Certificazione unica per gli acquisti verdi: l’Ecolabel Europeo
Al momento, tra tutti i set di criteri ambientali approvati con Decreto Ministeriale, solo in un caso, quello relativo alla carta per copia e carta grafica, esiste una certificazione (l’Ecolabel Europeo) che da sola dimostra il rispetto di tutti i criteri ambientali richiesti per legge. In tutti gli altri casi, può essere che una determinata certificazione (o più di una) possa valere da mezzo di presunzione della conformità di uno o più criteri ambientali, ma mai di tutti quelli che il prodotto (o servizio od opera) deve rispettare. E questo accade anche laddove, per quella determinata categoria merceologica, esista un’etichetta di riferimento (come, tanto per fare un esempio, l’Ecolabel Europeo nel caso degli arredi per interni). Sarebbe opportuno che, in sede di approvazione dei criteri ambientali, si tenesse conto di questa esigenza di semplificazione e si valutasse il rimando in toto ai disciplinari delle eco-etichette esistenti, Ecolabel Europeo su tutte, senza aggiungere criteri ulteriori. Laddove mancassero eco-etichette di riferimento, si dovrebbe lavorare alla creazione di appositi schemi di certificazione ad hoc, anche a costo di ridurre la stringenza dei criteri, o la loro quantità: almeno all’inizio, è meglio chiedere poco, ma farlo tutti e bene, che molto, ma pochi e male.

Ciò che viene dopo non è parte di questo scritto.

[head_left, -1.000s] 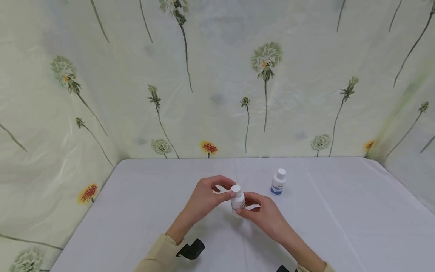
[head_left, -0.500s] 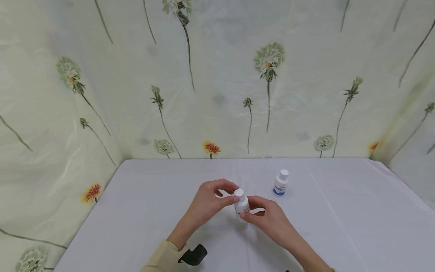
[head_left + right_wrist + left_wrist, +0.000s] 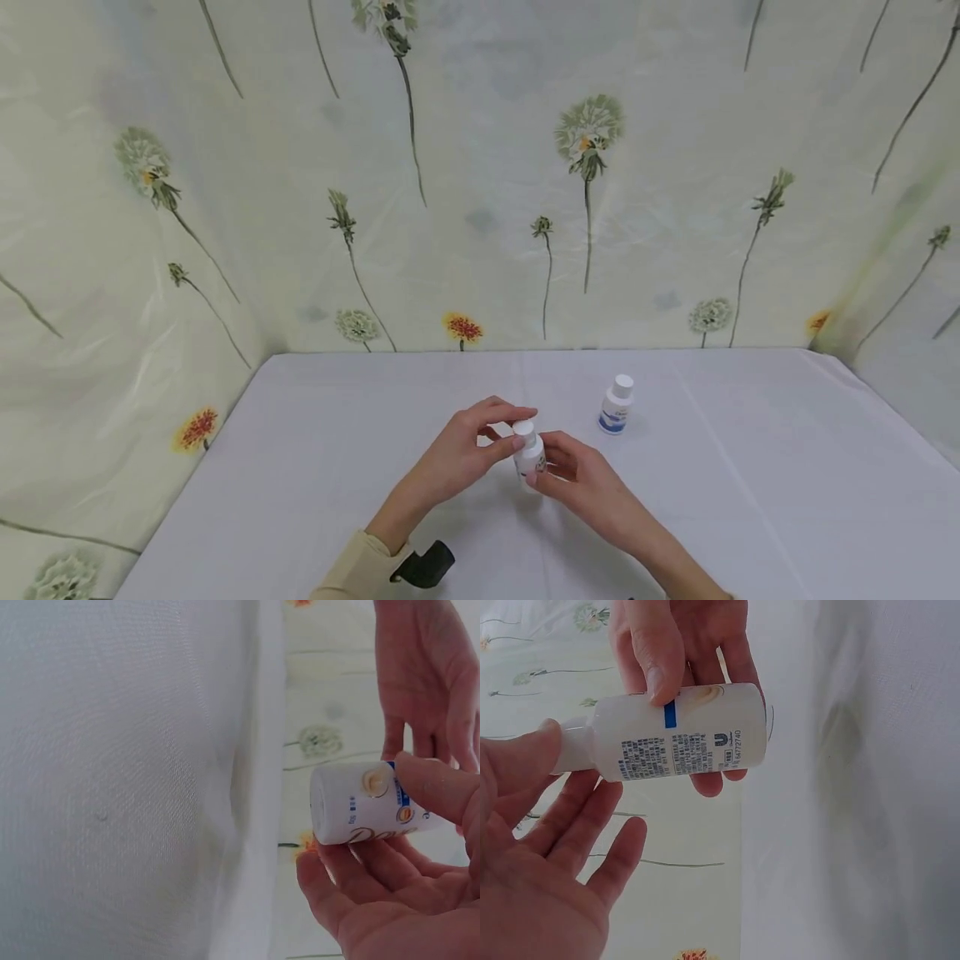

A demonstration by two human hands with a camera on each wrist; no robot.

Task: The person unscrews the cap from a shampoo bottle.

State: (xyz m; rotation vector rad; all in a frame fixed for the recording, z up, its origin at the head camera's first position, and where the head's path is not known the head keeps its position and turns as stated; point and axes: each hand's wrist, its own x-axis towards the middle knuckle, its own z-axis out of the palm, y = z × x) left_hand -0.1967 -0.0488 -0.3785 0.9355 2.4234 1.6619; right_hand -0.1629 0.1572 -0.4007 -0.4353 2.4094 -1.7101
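Observation:
A small white Dove bottle with printed label is held a little above the table, its white cap up. My left hand pinches the cap between thumb and fingers; its index finger reaches across the top. On the other side, my right hand grips the bottle body, thumb in front and fingers behind. In the left wrist view, fine print shows on the bottle under the right thumb. The right wrist view shows the bottle's base and gold lettering. The cap's underside is hidden.
A second white bottle with a blue band stands upright on the white-covered table, behind and right of the hands. Flower-printed sheeting rises at the back and sides. A black wrist device sits at the left cuff.
The left index finger has slid farther right across the cap top. Both hands and the bottle sit slightly lower in view than a second ago. The standing bottle has not moved on the table.

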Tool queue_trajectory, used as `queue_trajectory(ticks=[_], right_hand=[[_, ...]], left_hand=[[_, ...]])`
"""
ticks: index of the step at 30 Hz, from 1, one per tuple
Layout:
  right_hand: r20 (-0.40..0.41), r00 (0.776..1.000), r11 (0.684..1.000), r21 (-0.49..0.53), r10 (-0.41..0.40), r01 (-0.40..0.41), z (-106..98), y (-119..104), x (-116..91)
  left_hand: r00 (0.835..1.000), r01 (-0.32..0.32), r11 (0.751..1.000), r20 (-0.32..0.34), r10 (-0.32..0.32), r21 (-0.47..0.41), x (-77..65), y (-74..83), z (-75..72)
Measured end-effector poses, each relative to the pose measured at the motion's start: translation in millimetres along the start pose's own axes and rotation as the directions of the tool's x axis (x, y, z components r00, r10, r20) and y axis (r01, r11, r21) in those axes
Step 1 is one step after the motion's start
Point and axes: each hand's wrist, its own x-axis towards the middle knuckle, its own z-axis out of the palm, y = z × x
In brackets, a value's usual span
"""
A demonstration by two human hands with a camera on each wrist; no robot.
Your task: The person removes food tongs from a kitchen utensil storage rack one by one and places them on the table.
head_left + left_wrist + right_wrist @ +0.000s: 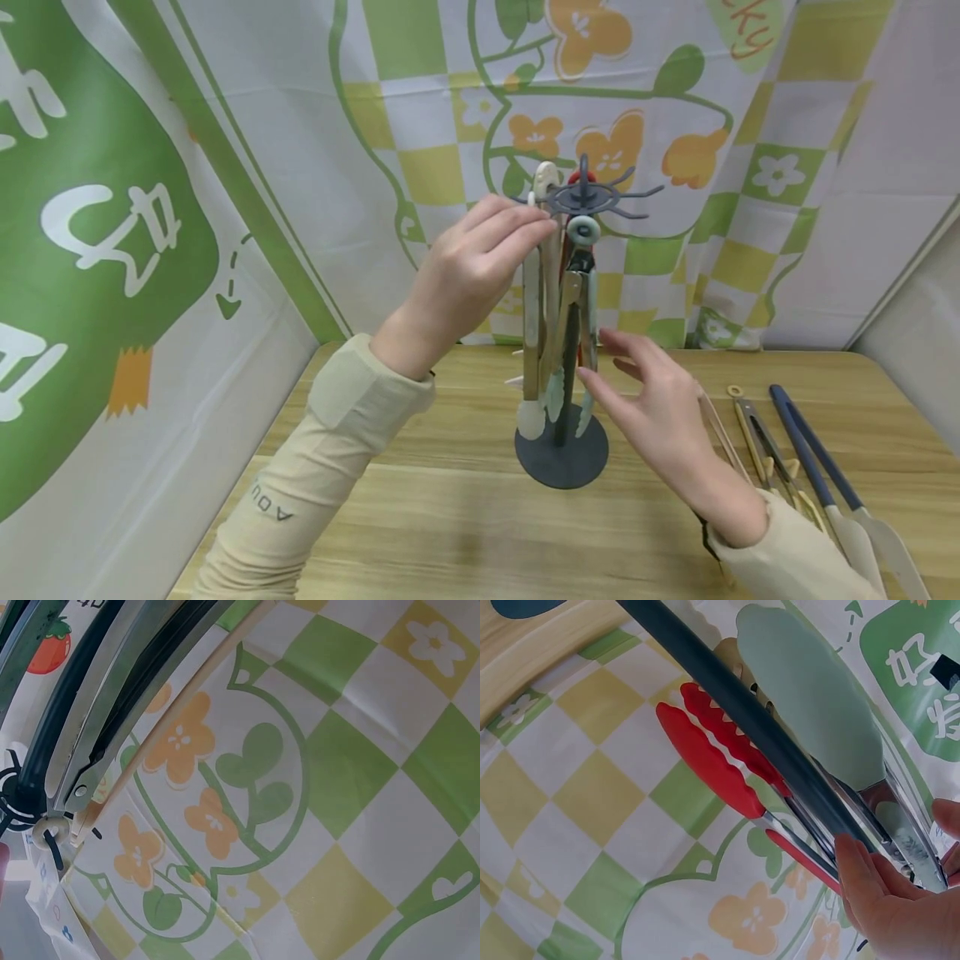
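Observation:
A dark rack (pixel 564 463) with curved hooks round its top stands upright, several kitchen tongs hanging from it. Near the top hooks is my left hand (pixel 474 265), its fingers fairly straight beside the upper end of cream-ended tongs (pixel 546 177); its thumb is hidden. My right hand (pixel 660 402) is at the lower right of the hanging tongs, fingers apart and loosely bent, holding nothing. Pale green tongs (pixel 810 694) hang by a ring at the front. Red tongs (pixel 711 769) hang behind the dark pole (pixel 739 712).
On the wooden table (pixel 420 517), at the right, lie navy-handled tongs (pixel 813 446) and slim metal tongs (pixel 761 433) with a yellowish ring. A patterned curtain (pixel 645 275) hangs close behind the rack. A printed white sheet (pixel 247 192) covers the left side.

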Motion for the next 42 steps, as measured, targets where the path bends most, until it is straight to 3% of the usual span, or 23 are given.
queue_trajectory(ticks=[26,42], right_hand=[[0.008,1.000,1.000,0.008,0.010,-0.010,-0.6,-2.2,1.5],[-0.035,0.999,0.999,-0.029,0.021,-0.022,4.8,-6.3,2.3]], left_hand=[[0.999,-0.017,0.999,0.046,0.015,0.039,3.4,0.6,-2.6],[0.999,-0.018,0.999,0.050,0.016,0.037,5.8,7.4,-5.7]])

Perché le imprese ignorano (volutamente) i criteri ambientali
D’altra parte, e qui inquadriamo il problema dal punto di vista delle imprese, appare evidente come, a fronte di una minoranza d’imprenditori che ha investito con decisione sulla conformità ai criteri ambientali, ci sia una maggioranza che non lo ha fatto, e non sempre e soltanto per ignoranza: le imprese alla finestra, che conoscono il contenuto dei criteri ambientali ma ancora non vi hanno investito, sono numerose, forse ormai la maggioranza. Perché?
Innanzitutto, perché si sono accorte che in tanti casi i loro prodotti, servizi od opere vengono tuttora acquistati dall’Ente Pubblico anche se non sono conformi ai criteri ambientali: e allora, si domanderanno, perché uniformarvisi? Si tratta del classico gatto che si morde la coda, o circolo vizioso.
In secondo luogo, perché molte di queste imprese, soprattutto le piccole e medio-piccole di cui l’Italia è piena, giudicano spesso fuori portata l’investimento necessario ad adeguarsi. Sarebbe quindi opportuno agire in modo serio ed effettivo in termini di fiscalità ambientale, di cui tanto si parla ma che ancora, all’atto pratico, resta un miraggio: sarebbe il miglior modo di premiare chi decida di investire nella “green economy”. Se non si vuole che anche quest’ultima resti l’ennesimo anglicismo dietro al quale si cela il nulla. Alla faccia della legge.